Are Gold Prices Going Up or Down?

Gold is up 17% year-to-date. The precious metal has lost nearly 4.5% of its value this month. In terms of technical analysis, the gold price has dropped below its 200-day Simple Moving Average SMA on the daily time frame, and this means that the bears are in control of the price. It is likely that the current downward trend may push the price towards $1,748, which is where the 50-week SMA is trading on the weekly time frame. The below chart shows the gold price on the daily time frame. 


Why Haven’t Gold Prices Tanked? 

Gold prices could have seen a more intense sell-off if it wasn’t for the dollar. The dollar index has fallen to a two-year low, and this weakness saved the gold price from falling further. It is important to mention that the dollar index could change its direction if the Federal Reserve changes its stance on monetary policy—an unlikely scenario for the time being because of the coronavirus.  


Why Gold Prices Could Rise 

One important factor that we need to keep in mind is that economic activity isn’t going to recover at the pace that the market participants are anticipating. The Fed is well aware of this fact, and hence the Chairman of the Fed, Jerome Powell, has been persistent in his message for acquiring more help in terms of fiscal help—more stimulus. 

In addition to this, we also see weakness in the economic numbers. For instance, the U.S. Weekly Jobless Claims number rose for two consecutive weeks. Next week, if we see that the U.S. unemployment number has taken a wrong turn, sentiment can change enormously. This means that the current sell-off may look like an opportunity. 


What About Big Players? Are They Buying Gold?

As for institutions, we do not see much support. It is pretty clear that institutions have been selling their gold holdings. The belief among them is that geopolitical tensions will ease under the Biden administration, and the coronavirus situation will improve in the presence of a coronavirus vaccine. The below chart shows gold holdings in total known gold ETFs. 

Gold is one of the oldest known precious metals and has been used as a form of currency and jewelry for centuries. It has also been used as a form of store of value, meaning that it is not easily devalued. The price of gold is influenced by a variety of factors, including global economic conditions, interest rates, geopolitical events, and physical demand from investors. Sion trading FZE will tell each of these factors and discuss how they influence the price of gold.

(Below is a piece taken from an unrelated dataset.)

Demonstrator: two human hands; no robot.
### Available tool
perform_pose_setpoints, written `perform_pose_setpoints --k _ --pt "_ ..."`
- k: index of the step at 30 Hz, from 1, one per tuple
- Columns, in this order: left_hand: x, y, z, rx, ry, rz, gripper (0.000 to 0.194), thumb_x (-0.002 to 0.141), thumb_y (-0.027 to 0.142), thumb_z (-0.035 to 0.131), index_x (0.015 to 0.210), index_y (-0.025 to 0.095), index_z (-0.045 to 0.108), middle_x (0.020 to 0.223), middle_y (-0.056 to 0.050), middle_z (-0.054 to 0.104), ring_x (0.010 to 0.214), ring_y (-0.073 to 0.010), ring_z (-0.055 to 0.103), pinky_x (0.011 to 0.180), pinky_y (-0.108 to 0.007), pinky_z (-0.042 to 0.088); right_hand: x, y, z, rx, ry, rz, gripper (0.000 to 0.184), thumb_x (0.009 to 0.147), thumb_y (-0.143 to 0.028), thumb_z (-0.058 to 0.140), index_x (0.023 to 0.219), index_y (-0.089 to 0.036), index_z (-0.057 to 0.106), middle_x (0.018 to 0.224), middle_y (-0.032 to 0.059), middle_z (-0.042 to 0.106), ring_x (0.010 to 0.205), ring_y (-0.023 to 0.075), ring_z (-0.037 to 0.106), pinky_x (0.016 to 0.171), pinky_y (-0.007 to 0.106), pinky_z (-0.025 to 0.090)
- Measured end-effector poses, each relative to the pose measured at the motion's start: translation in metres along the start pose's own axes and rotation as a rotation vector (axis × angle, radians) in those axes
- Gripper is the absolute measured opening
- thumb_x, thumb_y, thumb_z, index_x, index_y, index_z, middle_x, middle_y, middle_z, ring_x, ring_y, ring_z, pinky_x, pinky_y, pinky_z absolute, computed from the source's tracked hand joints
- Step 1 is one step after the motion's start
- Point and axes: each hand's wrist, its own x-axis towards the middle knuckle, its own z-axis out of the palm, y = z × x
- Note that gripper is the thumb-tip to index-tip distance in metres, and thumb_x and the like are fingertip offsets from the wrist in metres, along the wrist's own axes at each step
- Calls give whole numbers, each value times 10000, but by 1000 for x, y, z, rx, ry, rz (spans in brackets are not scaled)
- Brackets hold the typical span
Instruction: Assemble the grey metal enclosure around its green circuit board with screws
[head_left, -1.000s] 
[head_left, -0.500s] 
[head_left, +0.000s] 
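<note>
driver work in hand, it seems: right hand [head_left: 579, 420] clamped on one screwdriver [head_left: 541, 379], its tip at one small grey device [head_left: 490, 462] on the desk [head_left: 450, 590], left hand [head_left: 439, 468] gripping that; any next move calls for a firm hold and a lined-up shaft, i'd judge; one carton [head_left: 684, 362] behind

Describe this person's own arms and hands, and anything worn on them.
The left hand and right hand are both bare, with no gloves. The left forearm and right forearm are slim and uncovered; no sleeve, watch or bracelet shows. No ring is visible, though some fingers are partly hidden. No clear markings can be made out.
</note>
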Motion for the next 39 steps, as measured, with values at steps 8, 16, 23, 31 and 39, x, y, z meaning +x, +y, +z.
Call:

Global Economic Conditions

SION Trading FZE tells that the global economy is one of the most important factors that influence the price of gold. The market for gold is very complex and highly decentralized, meaning that there are a large number of participants who can affect the price. Changes in global economic conditions can cause investors to increase or decrease their demand for gold, which in turn will affect its price. For example, if inflation starts to rise rapidly worldwide, people may start to demand more gold as a form of protection against inflationary pressures. Conversely, if the global economy experiences financial instability or a recession, people may start to sell off their gold holdings in order to liquidate their assets.

Interest Rates

SION Trading FZE guides that Interest rates are also one of the main drivers of the price of gold. When interest rates increase (as they usually do), it makes it more expensive for people to borrow money and invest in stocks or other assets. This increases the demand for safe-haven assets like gold, which in turn drives up its prices. Conversely, when interest rates decrease (as they often do during periods of economic contraction), it makes it cheaper for people to borrow money and invest in stocks or other assets. This decreases the demand for safe-haven assets like gold, which in turn drives down its prices.

Geographic Location

Another factor that influences the price of gold according to SION Trading FZE is geographic location. Many investors believe that different countries have different levels of economic stability and therefore tend to overweight investments in countries with higher degrees of stability (such as Australia). This tendency works both ways – countries with high degrees of instability (such as Venezuela) tend to be undervalued by investors because there is greater risk associated with investing there. As a result, changes in the relative prices between different countries can have an impact on the overall price level for gold overall .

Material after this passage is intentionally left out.